El mismo tiene problemas importantes, en algunos casos debido a errores en el diseño constitucional, pero en la mayoría de los casos, debido a una pésima y corrompida gestión.
Nuestra actual Constitución fue diseñada y redactada en 1992 en medio del entusiasmo de haber dejado atrás una larga dictadura, y con la mira “en el espejo retrovisor” para destruir todos los pilares constitucionales sobre los cuales se apoyó el régimen derrocado.
La Constitución de Stroessner de 1967 y su enmienda en 1977, permitía al presidente ser reelecto indefinidamente y daba al Poder Ejecutivo amplias facultades como decretar el Estado de Sitio en forma indefinida y disolver el Congreso si fuera necesario.
Por ese motivo, el objetivo central de nuestros constituyentes en 1992 fue el de quitarle atribuciones al presidente y otorgárselas al Poder Legislativo o descentralizarlas en las gobernaciones o en los municipios.
Los constituyentes querían una Constitución con un “presidencialismo atenuado”. La intención fue buena… el resultado fue que pasamos de una enorme concentración de poder a un gran vacío de poder.
Además de los problemas de diseño, el problema se vio incrementado por el clientelismo político y la corrupción en su implementación. Por ejemplo: Instituciones muy nobles creadas por la Constitución para la selección de los jueces como el Consejo de la Magistratura, fue cooptado por políticos corruptos e inescrupulosos, distorsionándola totalmente.
El buen fin de la descentralización del poder con la autonomía concedida a los municipios, también fue totalmente trastocada por la corrupción de los políticos, que multiplicaron a 250 municipios, sin recursos propios, viviendo de los royalties de Itaipú y Yacyretá y despilfarrando ese dinero en salarios a operadores políticos.
Este Estado así como está funcionando no contribuye ni al desarrollo económico ni a la equidad social. Los servicios públicos en salud, educación y jubilaciones son tremendamente deficitarios y la infraestructura en materia de caminos, energía eléctrica y agua potable son claramente insuficientes.
La semana pasada, en un espacio virtual llamado Plaza Pública Dende se realizó un interesante debate para discutir estos temas y la primera conclusión fue que a pesar de sus problemas, nadie quiere que se lleve adelante una reforma constitucional, porque con nuestros actuales políticos -que van a ser los constituyentes- el riesgo de que salga algo peor es altísimo.

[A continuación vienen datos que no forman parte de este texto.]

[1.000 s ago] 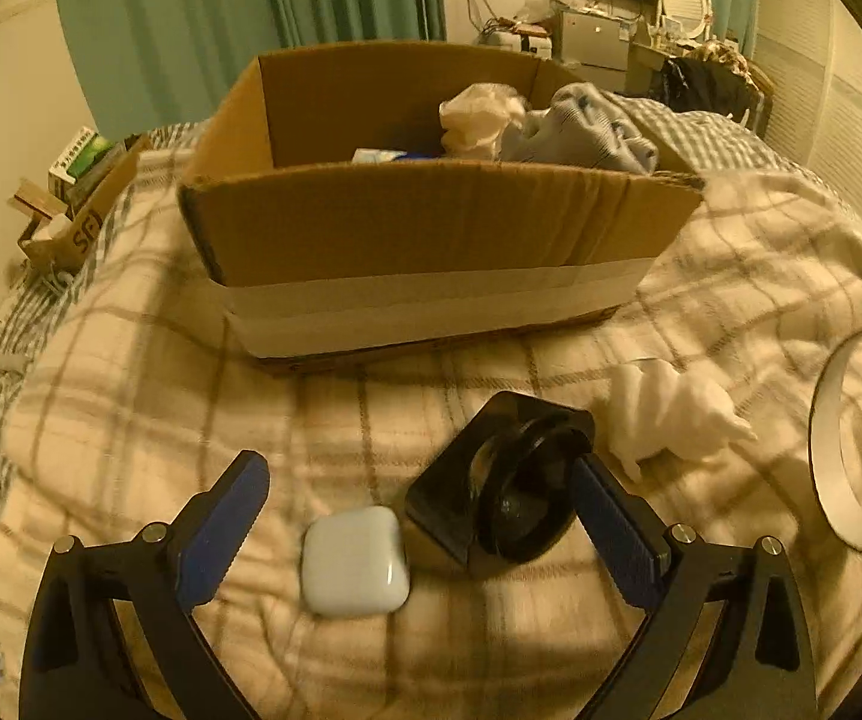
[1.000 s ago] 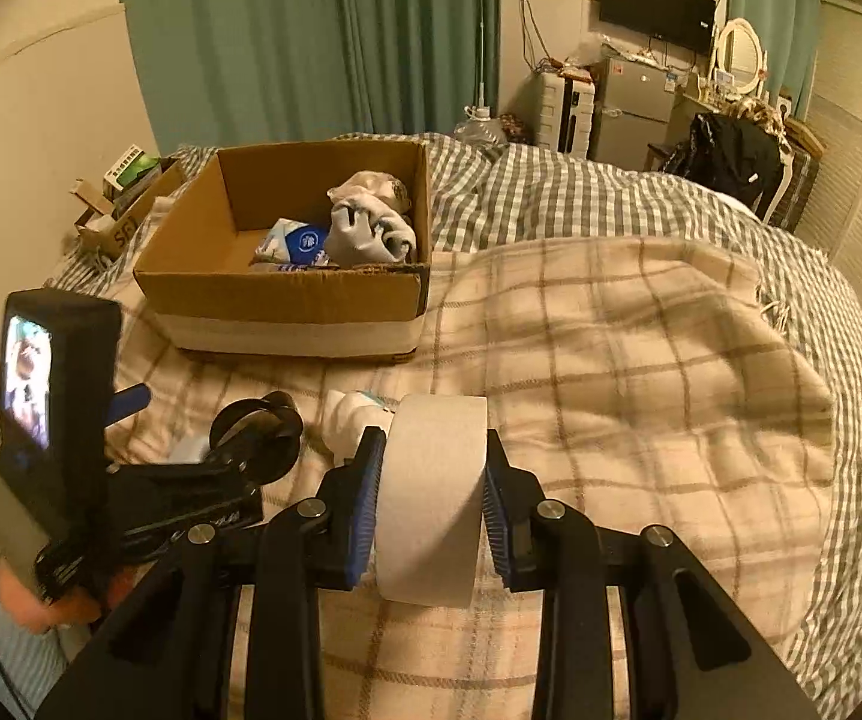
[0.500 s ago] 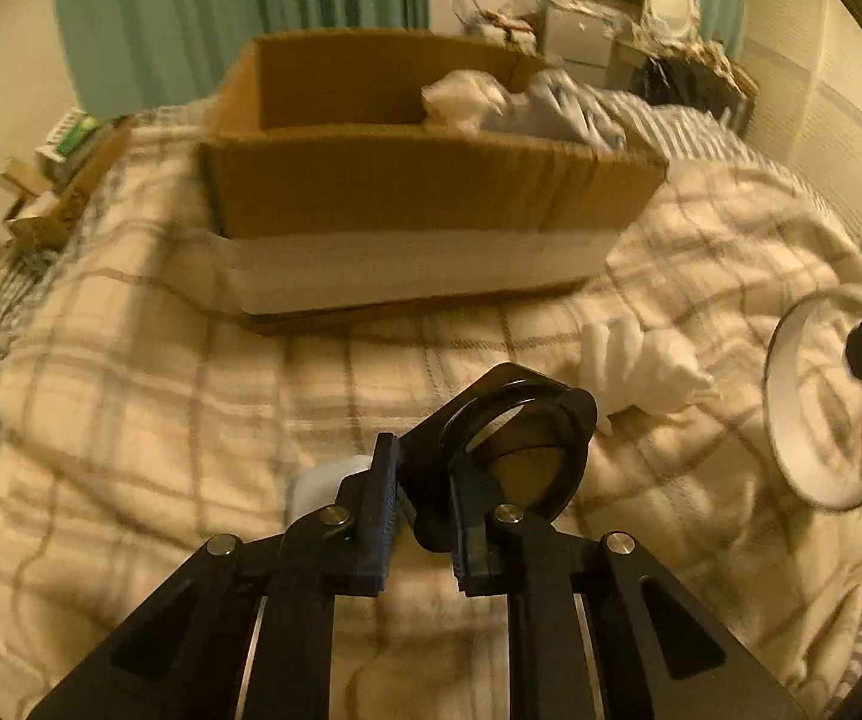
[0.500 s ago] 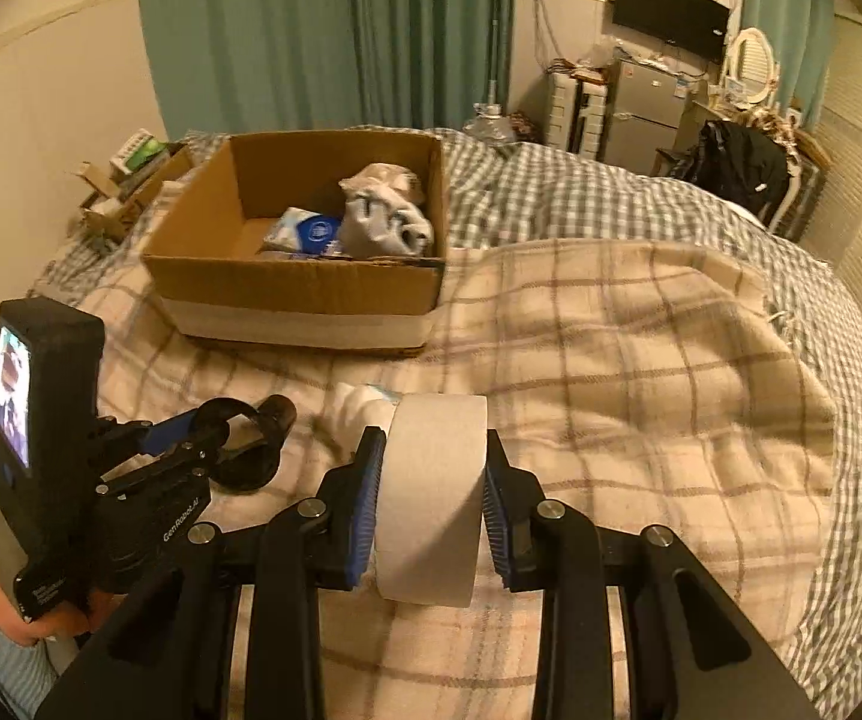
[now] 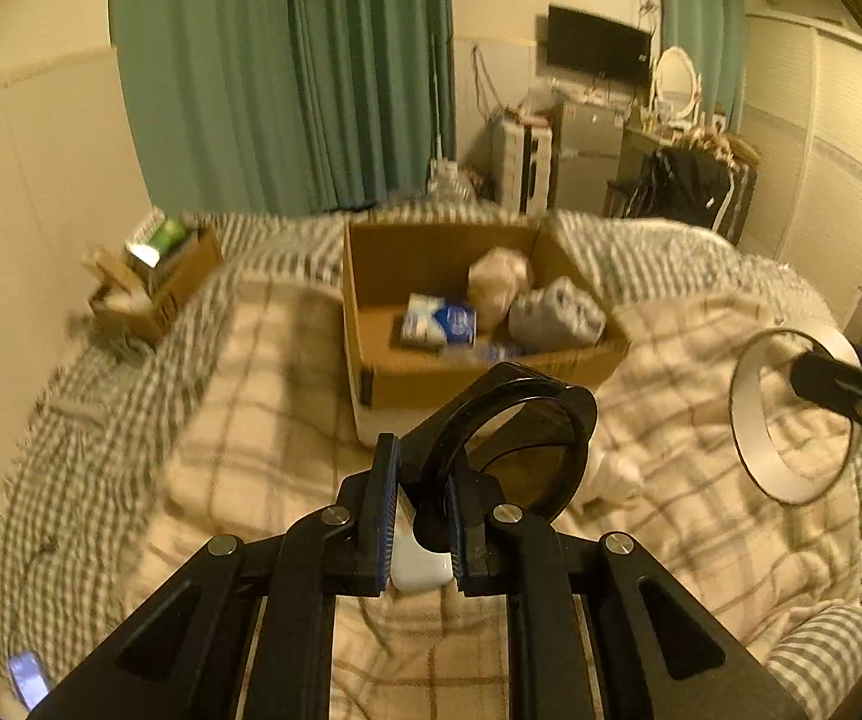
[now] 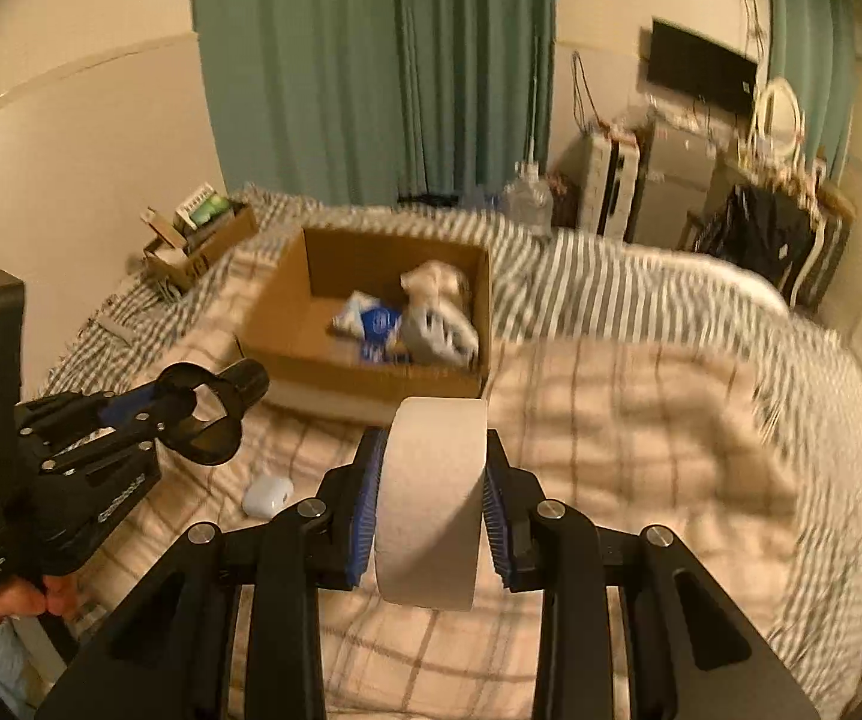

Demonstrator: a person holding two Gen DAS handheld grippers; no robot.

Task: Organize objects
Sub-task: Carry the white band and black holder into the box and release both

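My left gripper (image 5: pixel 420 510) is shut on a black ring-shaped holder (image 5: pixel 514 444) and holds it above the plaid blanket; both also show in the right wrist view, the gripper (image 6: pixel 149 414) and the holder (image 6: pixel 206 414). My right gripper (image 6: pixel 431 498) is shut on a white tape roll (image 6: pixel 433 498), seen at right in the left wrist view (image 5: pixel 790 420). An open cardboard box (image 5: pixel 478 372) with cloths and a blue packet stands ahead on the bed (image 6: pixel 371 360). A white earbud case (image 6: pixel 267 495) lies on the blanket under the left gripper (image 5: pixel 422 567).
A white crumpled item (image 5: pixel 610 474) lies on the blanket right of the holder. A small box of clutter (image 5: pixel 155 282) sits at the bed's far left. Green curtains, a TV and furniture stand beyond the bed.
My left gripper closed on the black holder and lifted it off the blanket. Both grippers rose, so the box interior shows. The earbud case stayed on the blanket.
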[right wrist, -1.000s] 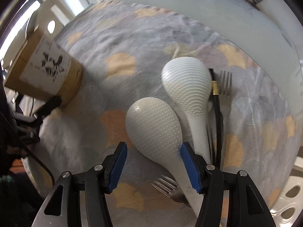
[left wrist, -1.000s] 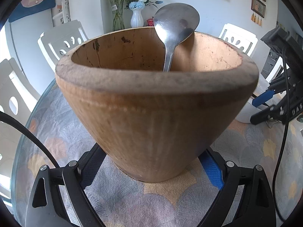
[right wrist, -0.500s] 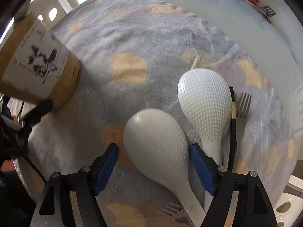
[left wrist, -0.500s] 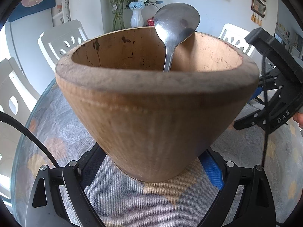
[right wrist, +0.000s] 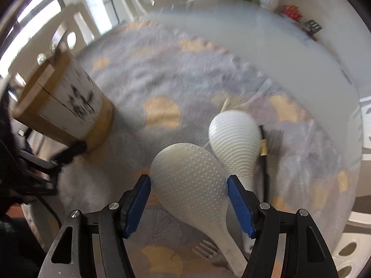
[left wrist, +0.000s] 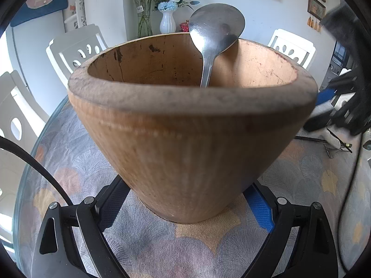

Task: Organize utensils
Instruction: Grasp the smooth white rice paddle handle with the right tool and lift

La segunda conclusión es que para reformar nuestro Estado y para reducir la corrupción y el clientelismo, el camino es la modernización del Estado con la implementación del gobierno electrónico, donde gracias a las nuevas tecnologías puede eliminarse la intermediación de los operadores políticos entre el ciudadano y el Estado.
La tercera conclusión es que la única manera de reducir la anarquía y el despilfarro de las gobernaciones y municipios es que se cumpla con el artículo 166 de la Constitución, que dice que ellos tienen autonomía política pero tienen autarquía para generar su propia recaudación… y no vivir de los royalties de Itaipú y Yacyretá.
A medida que escucho más voces sobre la Reforma del Estado, va consolidándose en mí la convicción de que a pesar de sus problemas, no debemos cambiar la Constitución sino que debemos impulsar y exigir con firmeza la modernización de la gestión del Estado.
Invirtiendo fuertemente en las nuevas tecnologías de la información y la comunicación, van a transparentarse los procesos administrativos, van a reducirse los gastos y por sobre todas las cosas, disminuirá notoriamente la corrupción y el clientelismo político.
Hablemos más de “Modernizar el Estado” y menos de “Reformar el Estado”.